By the way, the Tsarnaev brothers were planning to do more in NYC, if
you would recall. So, I don't think they had the idea of running away
and not to be heard again, as you seemed to suggest.
And how can we not know the meaning of what happened the moment the
bombs were exploded at the Marathon, since the word "terrorism" has
long been hammered into our consciousness by America's powers-that-be,
through both their foreign policy and domestic policy. Furthermore,
just as familiar to our consciousness is the word IED, which is short
for Improvised Explosive Device or a home-made bomb.
So, not only was there a message, right or wrong, in their bombing
act, but the message could not have been louder or clearer, even if
the perpetrators were never caught.
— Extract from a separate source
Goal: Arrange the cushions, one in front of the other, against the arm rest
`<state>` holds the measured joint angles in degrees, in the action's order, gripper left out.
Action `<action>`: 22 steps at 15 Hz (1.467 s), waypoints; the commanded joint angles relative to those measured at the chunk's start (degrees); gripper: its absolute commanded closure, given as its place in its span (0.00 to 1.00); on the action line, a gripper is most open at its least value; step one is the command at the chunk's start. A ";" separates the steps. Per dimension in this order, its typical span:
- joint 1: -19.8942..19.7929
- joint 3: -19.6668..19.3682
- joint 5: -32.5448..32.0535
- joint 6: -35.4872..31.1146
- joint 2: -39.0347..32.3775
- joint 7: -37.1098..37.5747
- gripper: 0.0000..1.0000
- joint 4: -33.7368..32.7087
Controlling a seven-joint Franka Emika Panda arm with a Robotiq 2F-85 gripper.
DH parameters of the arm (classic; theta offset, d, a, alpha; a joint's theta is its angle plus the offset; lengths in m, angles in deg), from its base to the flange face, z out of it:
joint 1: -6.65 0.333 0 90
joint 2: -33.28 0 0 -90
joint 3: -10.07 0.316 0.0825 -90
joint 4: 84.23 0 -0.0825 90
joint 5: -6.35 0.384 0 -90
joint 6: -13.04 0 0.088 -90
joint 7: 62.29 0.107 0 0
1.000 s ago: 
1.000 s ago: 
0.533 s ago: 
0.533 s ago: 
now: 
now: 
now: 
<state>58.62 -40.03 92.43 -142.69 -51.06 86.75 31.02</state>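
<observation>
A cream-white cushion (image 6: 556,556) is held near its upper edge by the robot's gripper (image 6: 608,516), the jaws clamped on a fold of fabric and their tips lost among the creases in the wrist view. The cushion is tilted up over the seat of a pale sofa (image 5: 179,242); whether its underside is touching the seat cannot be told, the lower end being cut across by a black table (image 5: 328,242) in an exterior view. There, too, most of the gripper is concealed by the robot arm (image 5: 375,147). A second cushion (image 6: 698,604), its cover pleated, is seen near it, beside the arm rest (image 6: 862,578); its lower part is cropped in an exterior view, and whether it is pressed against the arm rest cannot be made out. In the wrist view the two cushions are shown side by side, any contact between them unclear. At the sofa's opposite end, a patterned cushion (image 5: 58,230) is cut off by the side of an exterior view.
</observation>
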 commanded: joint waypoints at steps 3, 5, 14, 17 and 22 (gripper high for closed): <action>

In fact, I don't believe that we
have ever heard them confess. (It was all conclusions from everybody
else.) So, their message came through not because the messengers had
confessed after they were caught or killed but, rather, because of the
inescapable conclusion one draws from the terrorism they perpetrated.
Finally, regarding your accusation in the other follow-up that they
slit their friends' throats and therefore they could not have been the
"kind hearted" guys I had referred to them as, all I can say is that
we don't have the fact nor was it brought up in Dzhokhar's trial. But
it is easy to understand why the federal government might want to
spread that kind of stuff around to "inflame" the public - to exploit
the tragedy to ensure that it continues to have the American public's
support for its ongoing "War on Terror" projects.